- [YOUR INSTRUCTIONS]: The answer must be an exact copy of the listing below.

DATASET SECTION below:

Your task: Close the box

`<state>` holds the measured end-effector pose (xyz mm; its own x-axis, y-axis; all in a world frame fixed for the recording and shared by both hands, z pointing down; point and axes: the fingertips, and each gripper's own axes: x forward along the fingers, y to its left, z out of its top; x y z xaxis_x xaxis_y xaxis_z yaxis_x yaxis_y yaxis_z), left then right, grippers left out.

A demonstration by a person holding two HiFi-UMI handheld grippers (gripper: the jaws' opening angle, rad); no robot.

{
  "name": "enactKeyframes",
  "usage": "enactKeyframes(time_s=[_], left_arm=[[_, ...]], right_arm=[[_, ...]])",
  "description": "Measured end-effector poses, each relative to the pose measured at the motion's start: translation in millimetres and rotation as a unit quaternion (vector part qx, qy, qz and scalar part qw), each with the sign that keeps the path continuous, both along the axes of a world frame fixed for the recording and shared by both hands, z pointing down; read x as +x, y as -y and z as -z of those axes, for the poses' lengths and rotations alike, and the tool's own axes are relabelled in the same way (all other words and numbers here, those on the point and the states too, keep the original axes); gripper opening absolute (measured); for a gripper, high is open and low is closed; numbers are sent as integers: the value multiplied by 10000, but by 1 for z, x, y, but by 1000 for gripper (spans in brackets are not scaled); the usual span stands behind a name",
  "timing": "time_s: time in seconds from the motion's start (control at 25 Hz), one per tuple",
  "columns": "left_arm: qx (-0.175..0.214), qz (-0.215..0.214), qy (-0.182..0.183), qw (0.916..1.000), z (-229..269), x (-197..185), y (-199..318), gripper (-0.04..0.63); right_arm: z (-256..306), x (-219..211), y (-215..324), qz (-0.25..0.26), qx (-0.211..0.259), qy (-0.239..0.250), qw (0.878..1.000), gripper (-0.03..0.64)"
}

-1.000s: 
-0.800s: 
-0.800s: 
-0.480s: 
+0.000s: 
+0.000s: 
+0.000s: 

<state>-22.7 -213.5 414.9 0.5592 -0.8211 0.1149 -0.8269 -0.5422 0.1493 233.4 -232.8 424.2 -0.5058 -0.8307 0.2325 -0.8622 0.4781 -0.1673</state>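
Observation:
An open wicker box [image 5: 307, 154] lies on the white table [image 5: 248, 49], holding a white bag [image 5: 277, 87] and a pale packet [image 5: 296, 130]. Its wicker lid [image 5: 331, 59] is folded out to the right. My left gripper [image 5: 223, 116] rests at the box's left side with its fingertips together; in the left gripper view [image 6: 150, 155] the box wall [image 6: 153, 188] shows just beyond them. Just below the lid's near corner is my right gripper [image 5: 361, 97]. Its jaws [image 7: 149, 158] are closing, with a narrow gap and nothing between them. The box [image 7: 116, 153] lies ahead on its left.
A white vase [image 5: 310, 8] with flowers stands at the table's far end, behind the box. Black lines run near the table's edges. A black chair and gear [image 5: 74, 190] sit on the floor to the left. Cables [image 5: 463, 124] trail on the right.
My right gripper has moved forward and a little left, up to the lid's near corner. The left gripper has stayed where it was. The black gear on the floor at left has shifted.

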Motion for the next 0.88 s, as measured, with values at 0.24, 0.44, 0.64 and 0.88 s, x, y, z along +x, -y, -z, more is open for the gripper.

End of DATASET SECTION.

- [PROBLEM SOLUTION]:
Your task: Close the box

`<state>` holds the measured end-effector pose (xyz mm; its own x-axis, y-axis; all in a world frame fixed for the recording and shared by both hands, z pointing down; point and axes: the fingertips, and each gripper's own axes: x forward along the fingers, y to its left, z out of its top; x y z xaxis_x xaxis_y xaxis_z yaxis_x yaxis_y yaxis_z), left then right, grippers left out.

A demonstration by a person holding two HiFi-UMI handheld grippers (gripper: the jaws' opening angle, rad); no robot.

{
  "name": "enactKeyframes",
  "usage": "enactKeyframes(time_s=[_], left_arm=[[_, ...]], right_arm=[[_, ...]])",
  "description": "Measured end-effector poses, each relative to the pose measured at the motion's start: translation in millimetres and rotation as a unit quaternion (vector part qx, qy, qz and scalar part qw), each with the sign that keeps the path continuous, both along the axes of a world frame fixed for the recording and shared by both hands, z pointing down; read x as +x, y as -y and z as -z of those axes, for the poses' lengths and rotations alike, and the tool's own axes are relabelled in the same way (all other words and numbers here, those on the point and the states too, keep the original axes); gripper opening absolute (measured); for a gripper, high is open and low is closed; numbers are sent as integers: the value multiplied by 10000, but by 1 for z, x, y, but by 1000 for gripper (spans in brackets are not scaled); the usual span stands behind a name",
  "timing": "time_s: time in seconds from the motion's start (control at 25 Hz), one per tuple",
  "columns": "left_arm: qx (-0.175..0.214), qz (-0.215..0.214), qy (-0.182..0.183), qw (0.916..1.000), z (-229..269), x (-197..185), y (-199..318), gripper (-0.04..0.63); right_arm: z (-256..306), x (-219..211), y (-215..324), qz (-0.25..0.26), qx (-0.211..0.259), qy (-0.239..0.250), qw (0.878..1.000), gripper (-0.03..0.64)"
}

-1.000s: 
-0.800s: 
-0.800s: 
-0.480s: 
+0.000s: 
+0.000s: 
+0.000s: 

<state>-22.7 -213.5 414.9 0.5592 -0.8211 0.1149 -0.8269 -0.5422 0.1493 233.4 -232.8 424.2 -0.5058 -0.8307 0.2325 -0.8622 0.4781 -0.1673</state>
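Observation:
An open wicker box [image 5: 307, 154] lies on the white table [image 5: 248, 49], holding a white bag [image 5: 277, 87] and a pale packet [image 5: 296, 130]. Its wicker lid [image 5: 331, 59] is folded out to the right. My left gripper [image 5: 223, 116] rests at the box's left side with its fingertips together; in the left gripper view [image 6: 150, 155] the box wall [image 6: 153, 188] shows just beyond them. Just below the lid's near corner is my right gripper [image 5: 361, 97]. Its jaws [image 7: 149, 158] are closing, with a narrow gap and nothing between them. The box [image 7: 116, 153] lies ahead on its left.
A white vase [image 5: 310, 8] with flowers stands at the table's far end, behind the box. Black lines run near the table's edges. A black chair and gear [image 5: 74, 190] sit on the floor to the left. Cables [image 5: 463, 124] trail on the right.
My right gripper has moved forward and a little left, up to the lid's near corner. The left gripper has stayed where it was. The black gear on the floor at left has shifted.
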
Motion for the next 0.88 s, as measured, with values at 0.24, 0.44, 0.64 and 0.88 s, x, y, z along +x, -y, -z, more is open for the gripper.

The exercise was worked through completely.